He didn't believe she was the only one who could stop him. The rest of them could have, with their various super strengths. Hell, he wasn't bulletproof. Anybody with a big gun and good aim could have gotten him. Certainly they would have. He lifted his head. "You were the only one who wouldn't kill me."

She stilled, looked up at him with wide eyes. He knew she'd thought the same thing. Crouched on the floor of the carrier with the Hulk's roars ringing in her ears. She'd realized someone was going to get to him sooner or later and they wouldn't hesitate to put a bullet in his brain. And that was the thought that had gotten her moving again. 

She swallowed visibly, then gave a little nod. "Yes."

He pushed her damp hair off her face. "It wasn't a question," he whispered.

Somehow she managed a weak little smile. "There is no Romanov without Barton."

"I think that goes the other way, too." He tipped up her face and kissed her again. This time she made a little noise in her throat when she pressed into him. One hand slid up to bury in his wet hair, holding him to her. He lifted her up against the slippery tile wall. "You. I need you."

Her legs slipped around him and she hitched herself higher. "That, you always have," she told him.

Neither of them said anything else. It was the sort of sex they sometimes had on an adrenaline high after a mission, the sort where they left a trail of guns and clothing on their way to a broken coffee table. But there was no rush, no adrenaline. Just a desperate attempt, for a few minutes, not to think, and not to feel anything except for her.

Her teeth sank into his shoulder when she came and he slammed her back into the wall so hard they shook a couple tiles loose at the end. They stayed tangled together, panting, until the water pounding on them grew frigid and Nat reached over with a foot to turn it off.

Very gently, he set her down—aware that the tub was cheap and slippery. Then he braced his arms on the wall to try and catch his breath. Exhaustion crept up, making him worry for a second his knees might give. She held his waist, watching him carefully a moment. When they both had their balance they climbed out carefully and wrapped themselves in every towel they had. She shooed him into the bedroom and joined him a second later with a bottle of water and the first aid kit. Without a word they sat on the bed and she carefully bandaged his hands.

"It was a stupid thing to do," he said.

"Yes, it was." Nat had a limit to how comforting she could be. "But it's done and nobody got killed that wasn't supposed to be." She taped the last bit of gauzed down and repacked the kit. "I've done worse." She tossed the kit aside and turned back to him. "You look exhausted."

"I don't think I can see straight," he replied in agreement.

"Lay," she told him. She gathered up the towels and returned them to the bathroom.

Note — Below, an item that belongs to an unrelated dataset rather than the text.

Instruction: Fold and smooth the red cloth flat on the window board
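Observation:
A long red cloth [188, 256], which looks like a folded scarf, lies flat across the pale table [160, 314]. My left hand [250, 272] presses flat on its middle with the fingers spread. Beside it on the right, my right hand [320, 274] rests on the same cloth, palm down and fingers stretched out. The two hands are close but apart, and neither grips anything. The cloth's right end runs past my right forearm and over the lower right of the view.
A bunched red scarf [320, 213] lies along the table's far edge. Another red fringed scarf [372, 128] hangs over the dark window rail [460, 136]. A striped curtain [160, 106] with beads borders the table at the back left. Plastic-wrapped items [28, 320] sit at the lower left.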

He tugged the sheets down to obey and listened to her do a perimeter check of the apartment before she came to join him. 

"I've been having some nasty nightmares," he said, aware his voice sounded a little slurred.

"It happens," she said softly, stroking his hair. She settled against him, a warm weight at his side. "They'll fade with time."

He closed his eyes. "You make it better. Dunno why."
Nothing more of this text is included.